The leaders of the 57-member Islamic Conference ended their summit Friday, condemning Israel for its recent strikes against Palestinians and suspected terrorist targets in Syria, and calling on the United Nations to do more to protect their people. A declaration also criticized a recent resolution by the U.S. Congress calling for sanctions against Syria for supporting terrorism.
Iraq did not figure in the declaration, but a communiqué urged an acceleration of the restoration of full Iraqi sovereignty and called on the U.S.-led coalition to protect the civil and religious rights of the Iraqi people. At the same time, the Muslim leaders hailed the establishment of Iraq's interim Governing Council and ministerial cabinet as steps in the right direction.

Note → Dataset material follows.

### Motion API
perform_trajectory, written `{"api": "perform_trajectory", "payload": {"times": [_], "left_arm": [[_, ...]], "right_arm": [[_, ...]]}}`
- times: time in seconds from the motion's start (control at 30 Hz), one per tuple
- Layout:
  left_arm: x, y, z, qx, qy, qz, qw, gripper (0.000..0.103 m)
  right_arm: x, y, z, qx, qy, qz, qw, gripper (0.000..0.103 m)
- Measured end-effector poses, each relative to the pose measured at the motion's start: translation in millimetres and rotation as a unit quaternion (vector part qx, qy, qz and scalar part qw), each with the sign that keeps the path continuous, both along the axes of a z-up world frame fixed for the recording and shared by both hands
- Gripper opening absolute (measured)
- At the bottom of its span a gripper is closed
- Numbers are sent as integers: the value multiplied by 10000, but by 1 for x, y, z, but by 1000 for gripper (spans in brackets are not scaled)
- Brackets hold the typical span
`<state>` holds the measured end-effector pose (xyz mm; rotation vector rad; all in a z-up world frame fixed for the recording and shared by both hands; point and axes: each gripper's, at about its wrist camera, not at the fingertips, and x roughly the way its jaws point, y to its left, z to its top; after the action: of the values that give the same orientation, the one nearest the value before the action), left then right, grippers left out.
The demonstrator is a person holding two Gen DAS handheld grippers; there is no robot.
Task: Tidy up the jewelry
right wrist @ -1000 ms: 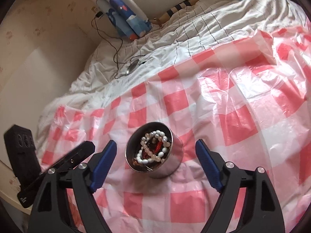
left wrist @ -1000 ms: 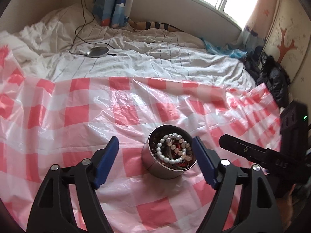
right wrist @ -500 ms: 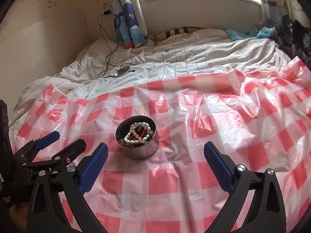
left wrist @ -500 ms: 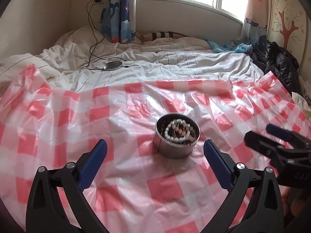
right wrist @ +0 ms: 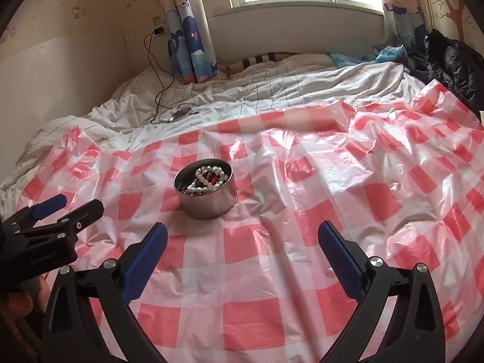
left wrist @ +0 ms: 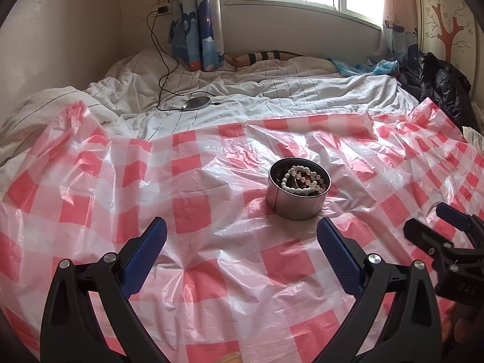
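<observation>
A round silver tin (left wrist: 298, 205) stands on the red-and-white checked plastic sheet (left wrist: 193, 217) on the bed. It holds a white bead bracelet (left wrist: 299, 178) on top of darker jewelry. In the right wrist view the tin (right wrist: 208, 202) sits left of centre. My left gripper (left wrist: 242, 242) is open and empty, a short way back from the tin. My right gripper (right wrist: 242, 242) is open and empty, back and to the tin's right. Each gripper shows at the edge of the other's view.
Behind the sheet lies a rumpled white striped duvet (left wrist: 272, 90) with a round grey charger pad (left wrist: 197, 103) and its black cable. A black jacket (left wrist: 438, 84) lies at the far right. Curtains (left wrist: 196, 21), a wall and a window close the far side.
Both grippers have pulled back and up from either side of the tin, which now sits further away. The tin and its jewelry have not moved.
</observation>
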<state>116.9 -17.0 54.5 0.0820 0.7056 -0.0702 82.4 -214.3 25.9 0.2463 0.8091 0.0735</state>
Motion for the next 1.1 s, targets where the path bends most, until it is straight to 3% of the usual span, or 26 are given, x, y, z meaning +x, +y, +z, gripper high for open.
{"api": "perform_trajectory", "payload": {"times": [0.23,0.57,1.1], "left_arm": [[7,-8,-4,79,-51,-97,9999,95],[24,-10,-26,-142,108,-64,9998,95],[33,-19,-31,-261,163,-77,9995,95]], "right_arm": [[10,19,-10,-203,91,263,9994,96],[17,17,-16,-266,197,251,9991,96],[27,12,-25,-328,322,206,9987,96]]}}
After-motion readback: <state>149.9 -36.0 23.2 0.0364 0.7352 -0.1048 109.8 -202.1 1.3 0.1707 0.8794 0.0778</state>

Delegates reportedly discussed much stronger condemnation of the provisional authority in Iraq, but moderated their position at the urging of the Iraqi delegation. The communiqué also took note of, but did not comment on, Thursday's United Nations resolution on Iraq.
The summit was overshadowed by the opening remarks of its chairman, Malaysia's Prime Minister Mahathir Mohamad, which were criticized by some foreign governments as anti-Jewish. Mr. Mahathir Friday said such criticism was unfair.

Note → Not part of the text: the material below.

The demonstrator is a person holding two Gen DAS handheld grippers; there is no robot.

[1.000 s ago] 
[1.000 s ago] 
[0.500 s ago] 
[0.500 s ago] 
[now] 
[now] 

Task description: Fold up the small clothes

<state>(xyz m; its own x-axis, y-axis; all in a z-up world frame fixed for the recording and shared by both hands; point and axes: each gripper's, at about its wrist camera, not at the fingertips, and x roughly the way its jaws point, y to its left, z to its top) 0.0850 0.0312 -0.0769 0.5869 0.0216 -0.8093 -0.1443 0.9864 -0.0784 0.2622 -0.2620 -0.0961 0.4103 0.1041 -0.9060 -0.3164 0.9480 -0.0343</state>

"People call Muslims terrorists. They even say the prophet of the Muslims, Mohamed the Prophet, was a terrorist," he said. "People make such statements and they seem to get away with it. But if you say anything at all against the Jews, then you are accused of being anti-Semitic."
The Malaysian prime minister said the main thrust of his speech was a call for an end to violence and terrorist attacks on all sides and that he was urging Muslims to take a step back to think about how to resolve the Palestinian problem and other issues peacefully.
OIC leaders expressed concern over rising sentiment against Muslims because of international terrorism and over stagnant economic and social development in their countries. Many felt the Islamic Conference is not adequately addressing these issues.
Pakistan's President Pervez Musharraf said the leaders are reviewing whether the OIC needs to be restructured. "Let us take one step, recognize that we have a problem, the Muslim world," he said. "It has been recognized, I think, by everyone. Number two, that OIC maybe requires to be restructured to meet this challenge. It has been recognized.
President Musharraf added that the next step is to appoint a commission that will recommend ways to ensure that the organization remains relevant in a changing world. It is to present its findings in one year.